ALTER TABLE table_name MODIFY COLUMN column_name SET MINMAX_CACHE_SIZE=value;
-- Example: Assume TABLE is created like this.
create table atest9 (id integer, name varchar(100));
-- Error: Does not apply to VARCHAR.
alter table atest9 modify column name set minmax_cache_size=0;
[ERR-02139 : MINMAX CACHE is not allowed for VARCHAR column(NAME).]
-- Change success
alter table atest9 modify column id set minmax_cache_size=10240;
Adds a NOT NULL constraint to the column. If you add a NOT NULL constraint, the DDL operation fails for columns with NULL values.
If you want to allow NULL values in a column, use the MODIFY COLUMN NULL command in the next section.
ALTER TABLE table_name MODIFY COLUMN column_name NOT NULL;
-- Add NOT NULL constraint to t1.c1.
alter table t1 modify column c1 not null;
Releases the NOT NULL constraint. Performance improvement due to min_max cache of LSM index can not be obtained. NULL values can be input.
ALTER TABLE table_name MODIFY COLUMN column_name NULL;
-- Release NOT NULL constraint at t1.c1.
alter table t1 modify column c1 null;
ALTER TABLE FLUSH
alter_table_flush_stmt ::= 'ALTER TABLE' table_name 'FLUSH'
Waits until the input data for the specified table is fully reflected in the data file.
ALTER TABLE FLUSH INDEX
alter_table_flush_index_stmt ::= 'ALTER TABLE' table_name 'FLUSH' 'INDEX' ( index_name | 'ALL' )
Waits until the index data of the specified table is completely reflected in the index file.
-- Wait until data for all indexes of bulktable is reflected in index files.
alter table bulktable flush index all;
-- Wait until data of c1_idx index of bulktable is reflected in index file.
alter table bulktable flush index c1_idx;
ALTER TABLE RECLAIM STORAGE
alter_table_reclaim_storage_stmt ::= 'ALTER TABLE' table_name 'RECLAIM STORAGE'
Delete unused data from the Tag table to secure available space.
If the system property DISK_TAG_AUTO_RECLAIM is 1 (default), it is automatically performed without special execution.
When this value is set to 0, the storage space may be secured by performing this query at a desired time. Only available for Tag table.
-- Reclaim the storage space of the tag table.
alter table tag reclaim storage;
ALTER TABLE RENAME TO
alter_table_rename_stmt ::= 'ALTER TABLE' table_name 'RENAME TO' new_name
Changes the name of the table.
Metatables can not be renamed, and you can not use the $ character in the name to be changed. Table renaming is only possible for log tables.
-- Change name of user table to employee.
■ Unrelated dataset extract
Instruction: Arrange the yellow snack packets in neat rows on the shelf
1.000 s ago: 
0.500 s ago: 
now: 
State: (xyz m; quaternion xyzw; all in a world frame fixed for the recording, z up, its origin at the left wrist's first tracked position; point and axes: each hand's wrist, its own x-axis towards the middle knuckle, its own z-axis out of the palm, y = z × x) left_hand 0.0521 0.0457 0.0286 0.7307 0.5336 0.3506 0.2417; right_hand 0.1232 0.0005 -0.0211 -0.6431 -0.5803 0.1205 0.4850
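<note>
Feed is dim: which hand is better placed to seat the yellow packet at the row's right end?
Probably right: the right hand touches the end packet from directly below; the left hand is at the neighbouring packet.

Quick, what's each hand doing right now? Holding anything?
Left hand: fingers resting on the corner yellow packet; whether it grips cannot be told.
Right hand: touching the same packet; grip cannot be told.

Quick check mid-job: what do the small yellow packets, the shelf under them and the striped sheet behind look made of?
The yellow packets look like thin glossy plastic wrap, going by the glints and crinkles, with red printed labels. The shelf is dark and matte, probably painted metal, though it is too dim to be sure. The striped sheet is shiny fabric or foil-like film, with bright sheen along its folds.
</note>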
ALTER TABLE user RENAME TO employee
ALTER TABLE AUTO DELETE
alter_table_auto_del_stmt ::= 'ALTER TABLE' table_name ('KEEP' 'DISABLE' || 'KEEP' value ('DAY' | 'HOUR' | 'MINUTE' | 'SECOND' | 'RECORD') 'AFTER APPEND' 'INTERVAL' value ('DAY' | 'HOUR' | 'MINUTE' | 'SECOND' | 'RECORD') )
Set the automatic deletion period of the table or determine whether to use it.
Auto deleting is only possible for log tables.
-- The automatic deletion of the logtbl table keeps only 30 days of data and changes it to check every 5 seconds after the append.
ALTER TABLE logtbl keep 30 day after append interval 5 second;
truncate_table_stmt ::= 'TRUNCATE TABLE' table_name
-- Delete all data in ctest table.
Mach> truncate table ctest;
Deletes all data in the specified table. However, if there is another session in which the table is being searched, it fails with an error.